I also present the accuracy at various levels of granularity. The accuracy being the portion of test cases it got corred. So accuracy_to_point01 means that it was counted as correct if the output was within 0.01 of the true angle. None of the representations got any perfect results, but that is not at all surprising given how floating point math works.

If you take a look at the history of this post you will see the results do have a bit of noise to them, slightly different each time I rerun it. But the general order and scale of values remains the same; thus allowing us to draw some conclusions.

Discussion

Binning with softmax performs by far the worst, as I said I am not sure I didn't screw up something in the implementation. It does perform marginally above the guess rate though. if it were just guessing we would be getting a mean error of $\pi$

The sin/cos encoding performs significantly better than the scaled 0-1 encoding. The improvement is to the extent that at 1,000 training iterations sin/cos is performing about 3 times better on most metrics than scaling is at 10,000 iterations.

I think, in part this is related to improving generalization, as both were getting fairly similar mean squared error on the training set, at least once 10,000 iterations were run.

There is certainly an upper limit on the best possible performance at this task, given that the Angle could be more or less any real number, but not all such angels produce different lines at the resolution of $101\times101$ pixels. So since, for example, the angles 45.0 and 45.0000001 both are tied to the same image at that resolution, no method will ever get both perfectly correct.

It also seems likely that on an absolute scale to move beyond this performance, a better neural network is needed. Rather than the very simple one outlined above in experimental setup.

Conclusion.

It seems that the sin/cos representation is by far the best, of the representations I investigated here. This does make sense, in that it does have a smooth value as you move around the circle. I also like that the inverse can be done with arctan2, which is elegant.

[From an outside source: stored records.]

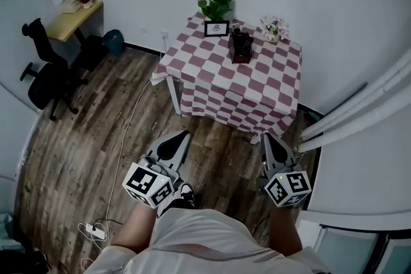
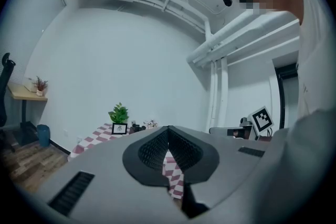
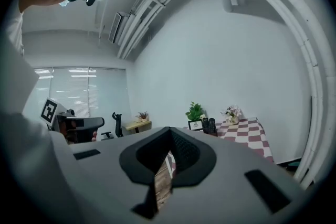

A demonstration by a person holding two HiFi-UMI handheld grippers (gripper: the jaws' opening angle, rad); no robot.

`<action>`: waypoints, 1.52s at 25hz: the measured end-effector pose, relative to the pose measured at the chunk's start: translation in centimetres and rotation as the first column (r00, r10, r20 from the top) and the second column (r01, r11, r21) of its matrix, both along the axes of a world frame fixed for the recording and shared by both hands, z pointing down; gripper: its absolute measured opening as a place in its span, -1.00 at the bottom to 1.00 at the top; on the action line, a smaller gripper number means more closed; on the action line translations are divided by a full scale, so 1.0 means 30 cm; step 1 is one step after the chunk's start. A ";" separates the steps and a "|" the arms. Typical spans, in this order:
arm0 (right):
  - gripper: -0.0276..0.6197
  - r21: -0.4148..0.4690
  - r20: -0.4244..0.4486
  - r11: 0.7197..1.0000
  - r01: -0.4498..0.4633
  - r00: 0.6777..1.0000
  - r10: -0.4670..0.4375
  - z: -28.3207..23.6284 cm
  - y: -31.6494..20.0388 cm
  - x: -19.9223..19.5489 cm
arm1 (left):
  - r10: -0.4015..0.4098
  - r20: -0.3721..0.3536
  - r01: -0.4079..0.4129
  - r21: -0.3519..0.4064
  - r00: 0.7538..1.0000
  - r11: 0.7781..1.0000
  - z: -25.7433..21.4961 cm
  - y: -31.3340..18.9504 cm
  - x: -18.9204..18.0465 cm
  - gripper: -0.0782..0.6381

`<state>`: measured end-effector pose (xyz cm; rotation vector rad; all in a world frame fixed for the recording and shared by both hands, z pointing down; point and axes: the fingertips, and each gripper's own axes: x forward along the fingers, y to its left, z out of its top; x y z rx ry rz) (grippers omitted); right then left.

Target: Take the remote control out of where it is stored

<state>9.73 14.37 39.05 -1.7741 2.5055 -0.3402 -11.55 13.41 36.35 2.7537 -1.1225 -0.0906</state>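
Note:
Dark remote controls stand upright in a black holder (image 1: 241, 47) on a table with a red-and-white checked cloth (image 1: 257, 96), far ahead of me. The holder (image 3: 210, 125) shows small in the right gripper view and tiny (image 2: 137, 127) in the left gripper view. Over the wooden floor, well short of the table, my left gripper (image 1: 182, 135) is shut and holds nothing. My right gripper (image 1: 268, 137) is level with it, also shut and empty. In each gripper view the jaw tips meet, left gripper (image 2: 168, 128) and right gripper (image 3: 169, 129).
Beside the holder stand a green plant (image 1: 217, 3), a small picture frame (image 1: 216, 28) and a flower pot (image 1: 273, 29). A black office chair (image 1: 42, 67), a yellow desk (image 1: 74, 19) and a blue bin (image 1: 114, 42) are at the left. A power strip (image 1: 95, 231) with its cable lies on the floor.

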 end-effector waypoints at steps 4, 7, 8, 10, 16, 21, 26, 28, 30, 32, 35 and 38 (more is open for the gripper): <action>-0.88 -0.008 -0.017 1.000 -0.011 1.000 0.011 -0.005 -0.152 -0.081 | -0.003 -0.001 0.003 -0.007 1.000 1.000 0.007 -0.160 -0.096 -0.76; -0.88 -0.003 -0.024 1.000 -0.020 1.000 0.020 -0.020 -0.246 -0.131 | 0.005 -0.006 -0.005 -0.018 1.000 1.000 0.013 -0.249 -0.150 -0.76; -0.88 -0.002 -0.025 1.000 -0.025 0.999 0.024 -0.023 -0.271 -0.145 | 0.009 -0.007 -0.009 -0.020 1.000 1.000 0.015 -0.276 -0.162 -0.76; -0.88 -0.002 -0.030 1.000 -0.031 0.999 0.031 -0.023 -0.314 -0.166 | 0.019 -0.012 -0.019 -0.024 1.000 1.000 0.020 -0.327 -0.176 -0.76; -0.88 -0.028 -0.061 0.998 -0.052 0.997 0.050 0.006 -0.401 -0.149 | 0.047 -0.026 -0.048 -0.034 0.999 0.998 0.046 -0.446 -0.151 -0.76; -0.88 -0.023 -0.055 0.998 -0.050 0.997 0.049 0.008 -0.489 -0.077 | 0.054 -0.016 -0.055 -0.044 0.998 0.998 0.062 -0.518 -0.071 -0.76; -0.88 0.000 -0.034 0.999 -0.036 0.999 0.036 0.010 -0.591 0.071 | 0.032 0.003 -0.032 -0.033 0.999 0.999 0.044 -0.606 0.075 -0.76; -0.88 0.016 -0.028 0.999 -0.040 0.999 0.040 -0.008 -0.630 0.168 | 0.031 0.006 -0.031 -0.033 0.999 0.999 0.028 -0.635 0.167 -0.76; -0.88 0.023 -0.020 0.999 -0.048 0.999 0.048 -0.018 -0.665 0.272 | 0.027 0.018 -0.027 -0.028 0.999 0.999 0.014 -0.668 0.258 -0.76; -0.88 0.015 -0.002 0.998 -0.060 0.998 0.060 -0.011 -0.695 0.381 | 0.022 0.030 -0.021 -0.031 0.999 0.999 0.005 -0.700 0.348 -0.76; -0.88 0.004 0.015 0.997 -0.078 0.997 0.078 0.009 -0.731 0.529 | 0.027 0.043 -0.025 -0.042 0.999 0.999 0.008 -0.727 0.476 -0.76; -0.88 -0.004 0.042 0.995 -0.098 0.994 0.098 0.034 -0.758 0.605 | 0.038 0.073 -0.033 -0.064 0.997 0.997 0.031 -0.739 0.553 -0.76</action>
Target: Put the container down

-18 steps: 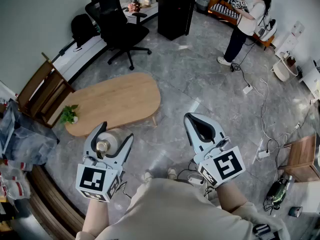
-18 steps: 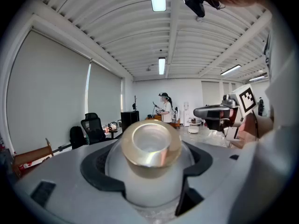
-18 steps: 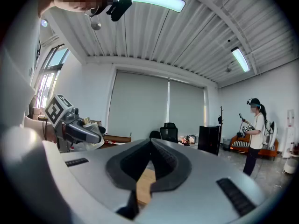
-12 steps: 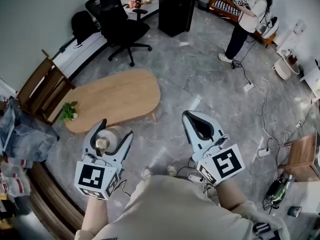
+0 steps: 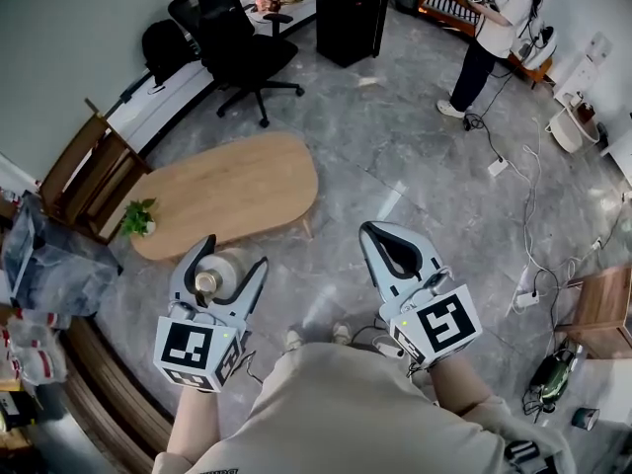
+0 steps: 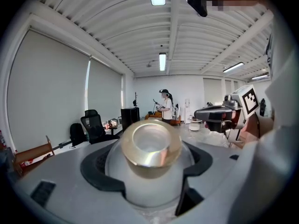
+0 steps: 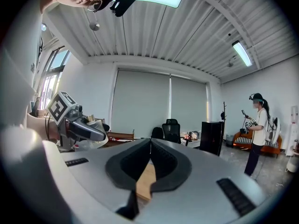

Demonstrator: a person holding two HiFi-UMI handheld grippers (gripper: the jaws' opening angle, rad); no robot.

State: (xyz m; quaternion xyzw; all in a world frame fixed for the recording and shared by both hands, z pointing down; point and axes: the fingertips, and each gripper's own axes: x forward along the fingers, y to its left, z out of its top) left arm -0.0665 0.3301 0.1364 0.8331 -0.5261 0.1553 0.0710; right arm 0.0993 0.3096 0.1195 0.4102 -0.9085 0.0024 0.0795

I believe the task presented is sufficient in its ability to present a reasonable challenge for the network. Though I guess really it is just learning to do curve fitting to $f(x)=\frac{y1}{y2} x$ so perhaps it is too easy. And perhaps worse it may be favouring the paired representation. I don't think it is, but it is getting late here, so I might have missed something I invite you again to look over my code. Suggest improvements, or alternative tasks.